Think information theory, S = - p log p
Before you can estimate information, you need to know the probability. Which means you need the distribution.
To get the probability, you have to be able to separate the event from the background, which usually involves labeling (assigning a name to it) and estimating the distribution, from sparse data using Bayesian inference.
The first is object individuation and memorization, which is triggered by the late component of a P300 event related potential, which comes out of the dorsal attention stream and signals "I don't have this information".
This triggers a memory process, that's
very different from scene mapping. Here you're not putting together episodes, you're doing the exact opposite. You're
removing time related information, so you can store the invariances. Scene mapping results in memory traces in the dorsolateral prefrontal cortex, whereas object individuation results in memory traces in the inferior temporal cortex.
To estimate the distribution, you can do one of two things:
A. optimize thermodynamically using an energy function
B. draw from a library of distributions, weighting each one to approximate your data
Method A is the Hopfield approach (Ising model, statistical mechanical), method B is a mixture network (information geometry).
The resulting distribution then becomes your initial guess for future Bayesian inferences.
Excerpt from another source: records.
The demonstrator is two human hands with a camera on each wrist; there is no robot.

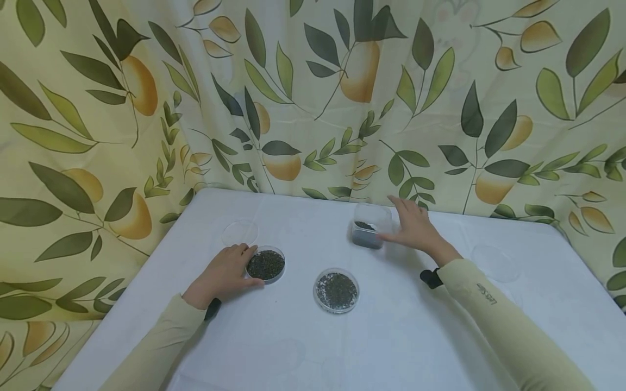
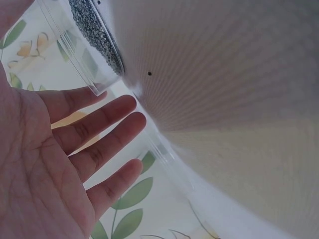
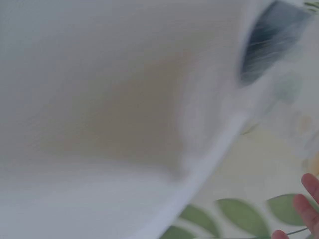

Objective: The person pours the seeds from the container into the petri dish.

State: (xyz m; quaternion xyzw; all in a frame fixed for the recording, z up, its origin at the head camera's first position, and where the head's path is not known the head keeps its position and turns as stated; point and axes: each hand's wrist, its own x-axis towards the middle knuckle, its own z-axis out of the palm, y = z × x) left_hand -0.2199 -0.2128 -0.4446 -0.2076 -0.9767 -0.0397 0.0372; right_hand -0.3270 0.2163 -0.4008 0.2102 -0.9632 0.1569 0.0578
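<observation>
At the left of the table, my left hand [image 1: 222,277] holds a clear petri dish [image 1: 266,265] by its side, thumb and forefinger at its rim. Dark grains fill this dish. In the left wrist view the forefinger meets the wall of the dish [image 2: 92,74], while the other fingers stretch out loosely. Farther back, my right hand [image 1: 415,228] is spread beside a small clear box [image 1: 367,239] with dark grains inside, its thumb right at the box's side. The right wrist view shows the box [image 3: 269,42] blurred, with a few fingertips [image 3: 305,204] apart from it.
A second petri dish [image 1: 336,291] with dark and whitish grains sits near the table's middle. Clear round lids lie at the left [image 1: 239,232] and at the right [image 1: 496,263]. A leaf-patterned curtain [image 1: 313,108] hangs behind the white table [image 1: 293,347].
</observation>
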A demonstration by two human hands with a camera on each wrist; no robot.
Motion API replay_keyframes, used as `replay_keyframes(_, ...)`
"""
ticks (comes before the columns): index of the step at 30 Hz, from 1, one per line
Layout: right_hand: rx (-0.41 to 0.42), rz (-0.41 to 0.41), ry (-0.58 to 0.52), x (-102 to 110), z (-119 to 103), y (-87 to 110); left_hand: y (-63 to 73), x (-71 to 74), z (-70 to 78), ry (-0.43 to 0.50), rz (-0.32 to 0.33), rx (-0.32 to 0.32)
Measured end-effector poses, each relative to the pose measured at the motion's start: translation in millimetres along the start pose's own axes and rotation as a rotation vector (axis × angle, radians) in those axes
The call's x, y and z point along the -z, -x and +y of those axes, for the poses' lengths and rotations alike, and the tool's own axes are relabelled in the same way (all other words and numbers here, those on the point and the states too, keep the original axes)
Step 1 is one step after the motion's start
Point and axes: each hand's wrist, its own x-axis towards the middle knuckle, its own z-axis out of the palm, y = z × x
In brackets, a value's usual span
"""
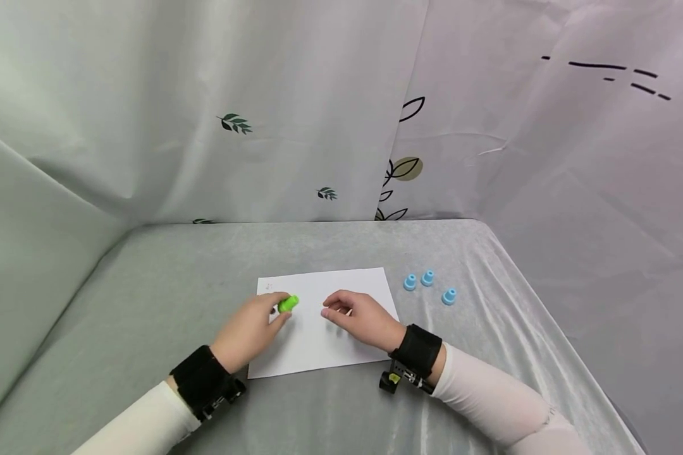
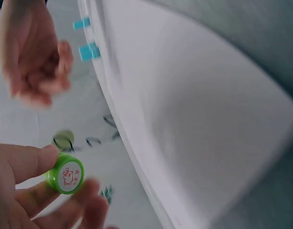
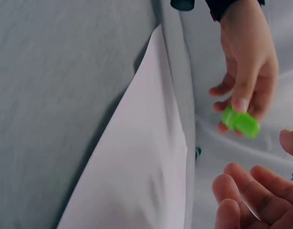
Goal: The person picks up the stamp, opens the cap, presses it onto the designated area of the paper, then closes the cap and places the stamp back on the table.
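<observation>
My left hand [image 1: 252,328] pinches a small bright green toy stamp [image 1: 288,304] between thumb and fingers, above the left part of a white paper sheet [image 1: 319,341]. In the left wrist view the stamp's round end [image 2: 70,176] faces the camera, white with a red animal picture. My right hand [image 1: 364,318] hovers over the right part of the sheet, fingers loosely bent, holding nothing. A gap separates it from the stamp. Faint small marks [image 1: 269,287] show near the sheet's far left corner.
Several small light-blue pieces of similar shape, one of them a blue stamp-like piece [image 1: 449,296], stand right of the sheet. Grey cloth [image 1: 148,303] covers the table. A pale curtain [image 1: 296,95] with leaf prints hangs behind it.
</observation>
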Motion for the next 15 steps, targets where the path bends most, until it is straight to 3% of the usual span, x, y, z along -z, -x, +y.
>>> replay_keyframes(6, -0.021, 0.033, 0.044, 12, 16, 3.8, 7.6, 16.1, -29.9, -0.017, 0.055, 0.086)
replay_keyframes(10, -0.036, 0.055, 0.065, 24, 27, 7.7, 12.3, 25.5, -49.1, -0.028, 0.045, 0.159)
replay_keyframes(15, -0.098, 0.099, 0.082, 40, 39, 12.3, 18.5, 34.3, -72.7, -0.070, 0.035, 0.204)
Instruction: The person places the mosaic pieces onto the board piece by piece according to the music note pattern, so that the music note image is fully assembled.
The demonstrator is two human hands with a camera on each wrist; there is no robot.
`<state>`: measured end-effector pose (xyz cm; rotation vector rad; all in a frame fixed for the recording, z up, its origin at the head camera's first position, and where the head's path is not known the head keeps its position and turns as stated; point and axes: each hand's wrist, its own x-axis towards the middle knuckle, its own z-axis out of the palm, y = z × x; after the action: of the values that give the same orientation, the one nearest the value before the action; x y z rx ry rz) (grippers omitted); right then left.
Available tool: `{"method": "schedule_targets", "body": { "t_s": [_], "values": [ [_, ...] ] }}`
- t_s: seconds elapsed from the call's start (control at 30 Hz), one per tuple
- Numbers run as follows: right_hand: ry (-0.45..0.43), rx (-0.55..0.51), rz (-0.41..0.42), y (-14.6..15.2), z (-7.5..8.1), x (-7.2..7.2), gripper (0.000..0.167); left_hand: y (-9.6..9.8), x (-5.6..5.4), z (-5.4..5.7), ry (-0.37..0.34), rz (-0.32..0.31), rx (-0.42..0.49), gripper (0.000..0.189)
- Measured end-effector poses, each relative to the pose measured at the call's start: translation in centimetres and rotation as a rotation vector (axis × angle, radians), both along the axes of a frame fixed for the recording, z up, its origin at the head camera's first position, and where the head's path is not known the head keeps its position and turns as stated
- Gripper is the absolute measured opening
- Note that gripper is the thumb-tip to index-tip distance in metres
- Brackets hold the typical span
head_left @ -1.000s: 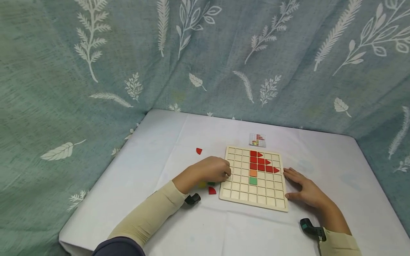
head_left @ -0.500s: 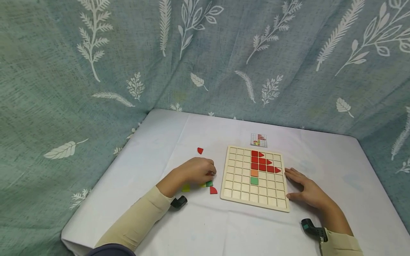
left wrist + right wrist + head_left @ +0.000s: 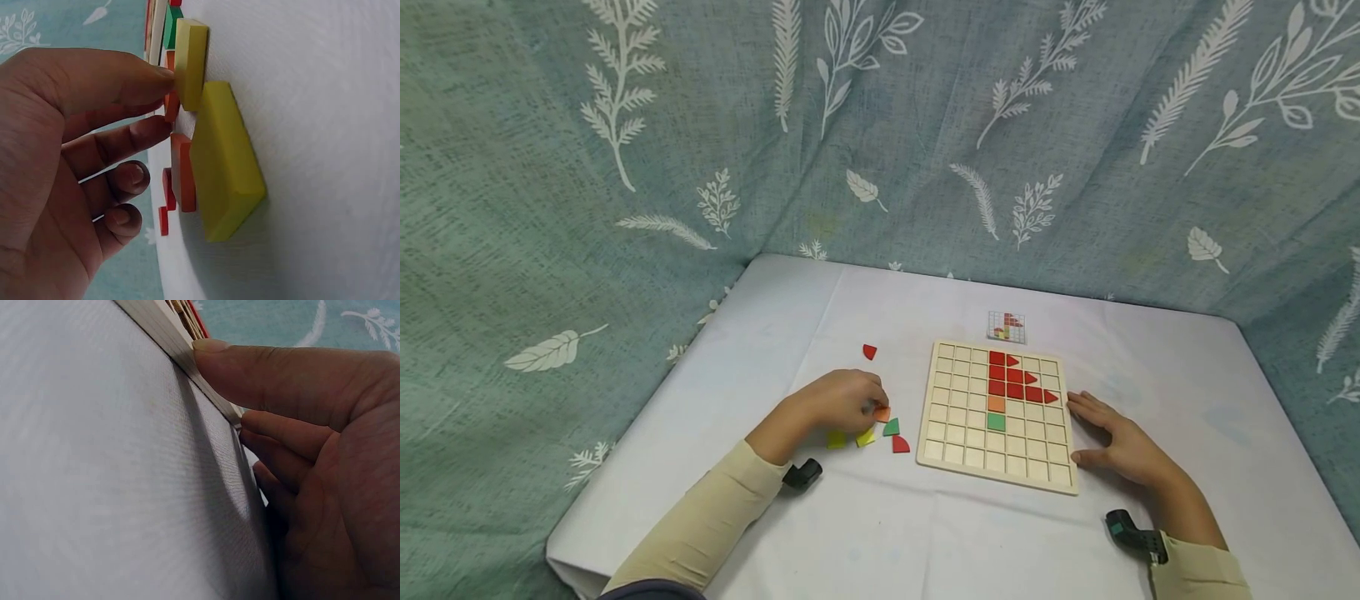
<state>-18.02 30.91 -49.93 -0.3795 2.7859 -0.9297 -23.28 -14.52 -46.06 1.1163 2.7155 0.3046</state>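
Observation:
In the head view my left hand (image 3: 846, 400) is low over a group of loose tiles left of the board. Its thumb and forefinger pinch an orange tile (image 3: 882, 414), mostly behind the thumb in the left wrist view. A second orange tile (image 3: 183, 173) lies under the fingers. Close by are two yellow tiles (image 3: 230, 159), a green quarter-round tile (image 3: 891, 427) and a red one (image 3: 900, 445). My right hand (image 3: 1116, 442) rests with extended fingers against the right edge of the wooden grid board (image 3: 955, 475), thumb touching the rim.
On the board, red tiles (image 3: 1015, 376) form stepped rows above an orange square (image 3: 996, 404) and a green square (image 3: 996, 422). A small pattern card (image 3: 1006, 327) lies behind it. One red quarter-round tile (image 3: 869, 352) sits apart, at the back left of the white table (image 3: 850, 533).
My left hand has drawn back leftward from the board's left edge to the loose tiles, uncovering the green and yellow ones. The right hand stays at the board's edge.

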Motion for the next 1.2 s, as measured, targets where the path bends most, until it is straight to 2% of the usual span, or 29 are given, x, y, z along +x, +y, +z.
{"method": "schedule_targets", "body": {
  "t_s": [0.23, 0.47, 0.63, 0.8, 1.03, 1.2],
  "values": [
    [-0.001, -0.013, 0.004, 0.0, 0.2, 0.0, 0.089, 0.6, -0.4, 0.1, 0.000, -0.007, -0.029, 0.017],
    [0.014, -0.015, 0.012, 0.0, 0.3, -0.2, 0.088, 1.1, -1.7, -0.1, -0.030, 0.029, -0.043, 0.016],
    [0.015, -0.017, 0.012, 0.1, 0.0, -0.2, 0.087, 1.9, -2.6, -0.1, -0.013, 0.015, -0.033, 0.017],
    [0.015, -0.025, -0.003, 0.2, -0.1, -0.2, 0.088, 3.8, -2.9, 0.2, 0.019, -0.045, 0.007, 0.021],
    [0.013, -0.013, 0.002, 0.0, -0.3, 0.0, 0.089, 7.0, -2.5, 0.7, 0.076, -0.161, 0.003, 0.009],
    [0.019, -0.001, -0.009, 0.0, -0.1, 0.0, 0.089, 9.2, -2.2, 1.0, 0.118, -0.218, -0.002, 0.006]
  ]
}}
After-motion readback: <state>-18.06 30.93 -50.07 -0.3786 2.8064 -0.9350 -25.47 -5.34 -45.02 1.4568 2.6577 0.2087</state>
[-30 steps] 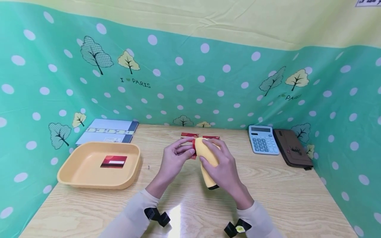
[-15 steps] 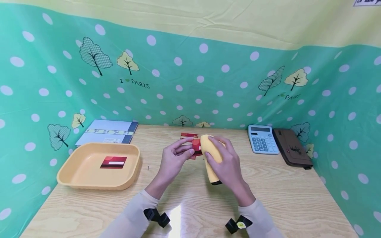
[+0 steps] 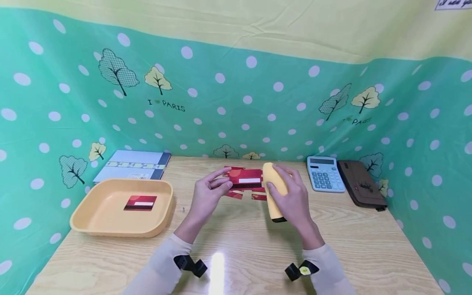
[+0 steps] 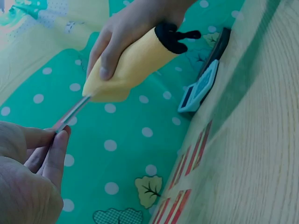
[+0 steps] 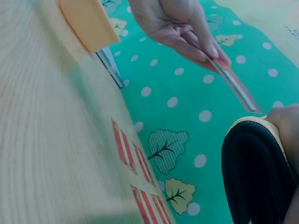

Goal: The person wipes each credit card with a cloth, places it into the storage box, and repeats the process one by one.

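My left hand (image 3: pixel 207 197) pinches a red card (image 3: pixel 244 179) with a white strip and a dark band by its left edge, off the table. My right hand (image 3: pixel 295 198) grips a pale-yellow, rounded, soft-looking object (image 3: pixel 272 207) with a black end. In the left wrist view, a black tab sticks out of that end. The card's right edge meets or almost meets the yellow object's upper part; whether they touch cannot be told. Beneath the held card, several red cards (image 4: pixel 198 147) lie on the table, partly hidden in the head view.
An orange tray (image 3: pixel 110 223) with one red card (image 3: pixel 140 203) in it stands on the left. Behind it lies a blue notebook (image 3: pixel 134 156). At the right are a light-blue calculator (image 3: pixel 326 174) and a brown zipped wallet (image 3: pixel 361 185). A green dotted cloth encloses the table (image 3: pixel 236 258).
My right hand and the yellow object have moved right, away from my left hand, uncovering the pinched card, which was mostly hidden behind the object. My left hand has shifted slightly left.
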A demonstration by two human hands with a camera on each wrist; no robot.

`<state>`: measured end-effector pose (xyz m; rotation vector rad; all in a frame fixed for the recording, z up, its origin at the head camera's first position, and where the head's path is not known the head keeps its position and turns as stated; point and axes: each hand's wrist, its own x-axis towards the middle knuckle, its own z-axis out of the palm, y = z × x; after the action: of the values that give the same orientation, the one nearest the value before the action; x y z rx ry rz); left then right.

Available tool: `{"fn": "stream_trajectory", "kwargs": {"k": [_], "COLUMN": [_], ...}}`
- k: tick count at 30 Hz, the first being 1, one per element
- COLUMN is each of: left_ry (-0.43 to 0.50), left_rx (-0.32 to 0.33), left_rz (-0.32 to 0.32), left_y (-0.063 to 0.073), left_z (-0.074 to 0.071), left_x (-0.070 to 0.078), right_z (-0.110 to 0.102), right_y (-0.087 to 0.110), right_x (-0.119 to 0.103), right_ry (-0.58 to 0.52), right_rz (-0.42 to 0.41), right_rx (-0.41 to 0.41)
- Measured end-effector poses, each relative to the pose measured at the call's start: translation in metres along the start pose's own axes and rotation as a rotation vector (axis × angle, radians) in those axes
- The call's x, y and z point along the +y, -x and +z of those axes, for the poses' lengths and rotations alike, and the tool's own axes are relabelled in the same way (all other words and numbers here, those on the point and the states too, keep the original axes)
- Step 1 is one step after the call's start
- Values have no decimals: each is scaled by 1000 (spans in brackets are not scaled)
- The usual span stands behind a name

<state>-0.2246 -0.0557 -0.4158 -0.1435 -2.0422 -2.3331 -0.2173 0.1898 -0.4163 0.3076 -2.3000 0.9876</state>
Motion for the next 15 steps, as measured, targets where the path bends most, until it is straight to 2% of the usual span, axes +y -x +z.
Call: {"fn": "stream_trajectory", "kwargs": {"k": [7,15], "left_ry": [20,39], "left_rx": [7,7], "left_rz": [4,26], "left_y": [-3,-2], "left_z": [-6,-13], "left_x": [3,14], "right_z": [-10,-13], "right_y": [-5,-6], "right_x": [6,8], "right_ry": [-40,-67], "right_rz": [7,17], "right_rx": [38,30]}}
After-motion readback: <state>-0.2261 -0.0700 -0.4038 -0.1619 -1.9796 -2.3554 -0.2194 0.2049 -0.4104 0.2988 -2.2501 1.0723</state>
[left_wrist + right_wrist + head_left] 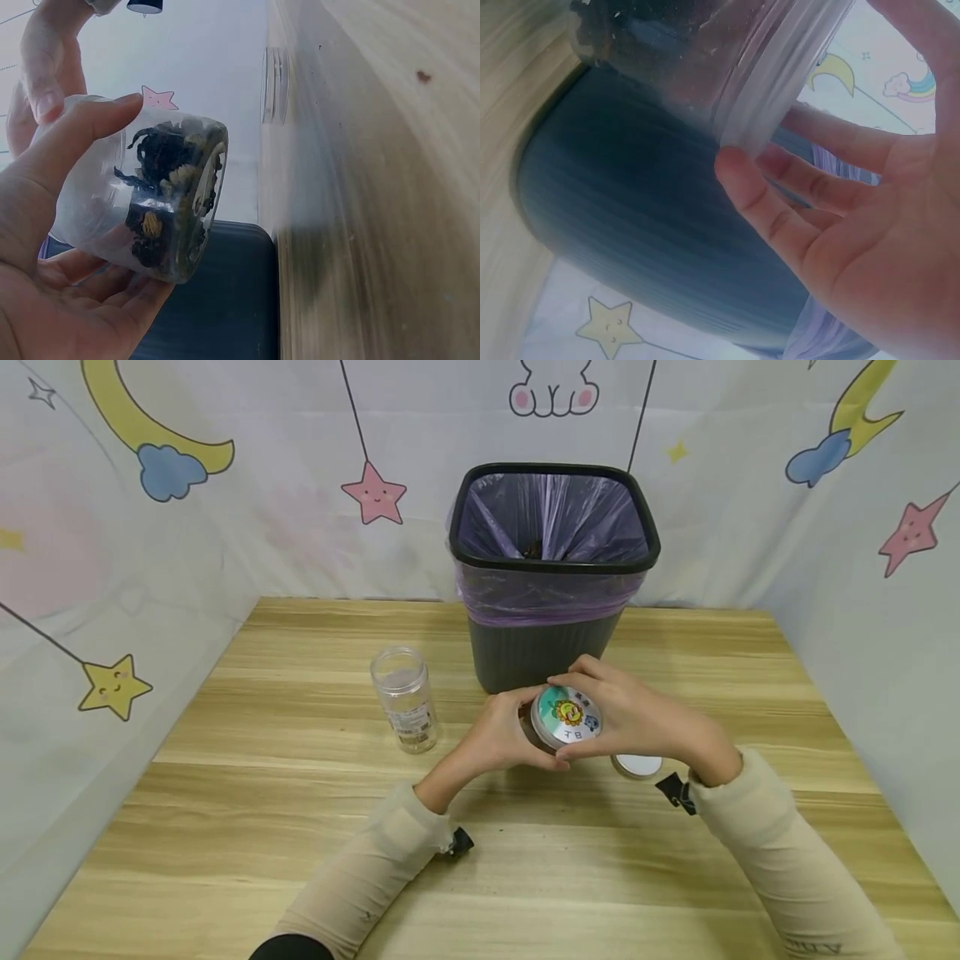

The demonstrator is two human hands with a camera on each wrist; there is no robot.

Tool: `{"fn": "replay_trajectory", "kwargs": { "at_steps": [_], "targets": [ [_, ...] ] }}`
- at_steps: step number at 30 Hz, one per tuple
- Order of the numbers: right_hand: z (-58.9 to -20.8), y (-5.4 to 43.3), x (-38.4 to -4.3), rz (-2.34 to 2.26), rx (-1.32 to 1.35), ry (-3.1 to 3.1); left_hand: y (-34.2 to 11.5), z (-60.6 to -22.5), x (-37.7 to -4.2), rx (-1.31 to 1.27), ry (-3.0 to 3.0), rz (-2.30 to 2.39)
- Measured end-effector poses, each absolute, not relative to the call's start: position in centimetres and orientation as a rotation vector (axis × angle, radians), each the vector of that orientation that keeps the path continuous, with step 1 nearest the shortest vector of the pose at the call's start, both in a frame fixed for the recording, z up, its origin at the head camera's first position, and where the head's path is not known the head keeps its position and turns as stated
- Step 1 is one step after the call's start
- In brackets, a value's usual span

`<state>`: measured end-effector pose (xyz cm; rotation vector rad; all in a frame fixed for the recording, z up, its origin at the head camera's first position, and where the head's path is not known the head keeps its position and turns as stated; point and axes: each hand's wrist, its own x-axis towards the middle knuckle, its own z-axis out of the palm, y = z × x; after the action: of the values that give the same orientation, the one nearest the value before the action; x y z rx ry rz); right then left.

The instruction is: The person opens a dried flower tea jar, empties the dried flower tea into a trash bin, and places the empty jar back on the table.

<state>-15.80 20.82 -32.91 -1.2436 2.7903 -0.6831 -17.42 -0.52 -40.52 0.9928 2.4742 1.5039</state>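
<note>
A clear plastic jar [169, 187] with dark dried leaves and small yellowish flowers lies in the grip of my left hand [491, 737], held tilted above the table. My right hand [637, 710] grips the rim of its lid [567, 717], thumb on one side and fingers on the other. A sunflower sticker covers the lid's top. In the right wrist view, the right thumb touches the lid's edge [769, 82]. Left of the hands stands a second clear jar [405, 702], uncapped, with a printed label. A white-topped round lid [639, 766] lies on the table below my right hand.
Just behind the hands stands a dark bin [543, 652] lined with a purple bag [551, 597], with something dark at its bottom. The wooden table [247, 827] is bordered by white cloth walls [300, 460] printed with stars and moons.
</note>
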Motion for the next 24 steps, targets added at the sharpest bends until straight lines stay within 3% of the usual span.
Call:
{"fn": "replay_trajectory", "kwargs": {
  "at_steps": [24],
  "targets": [
    [-32.2, 21.1, -17.2, -0.732, -1.382, 2.559, -1.0, -40.9, -17.3, 0.986, 2.442, 1.477]
  ]
}}
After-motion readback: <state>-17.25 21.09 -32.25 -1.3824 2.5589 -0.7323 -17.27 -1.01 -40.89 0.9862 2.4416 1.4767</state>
Attached to each object is a
value, that indicates what it's good for (what its capabilities are, so to speak). This is yet a third kind of memory, it happens in the medial prefrontal cortex and the contextual input for scene mapping arrives via the nucleus accumbens. The three kinds of memory come together in the so-called VLAM, the vision-language-action model which is an LLM with vision attached to it, used in robots with motor systems.
en.wikipedia.org
VLAM's are extensions of the VLM's that power AI systems like Canva, you give it a command in English and it generates an image for you. CoPilot, is another example.
The "actions" are intended for warehouse workers, but you can just as easily have a kung fu master. In my case they'll be simple eye movements. The input will be a visual scene with moving objects and a command saying which object to target. The output will be a sequence of eye movements designed to maximize the information gained from the target.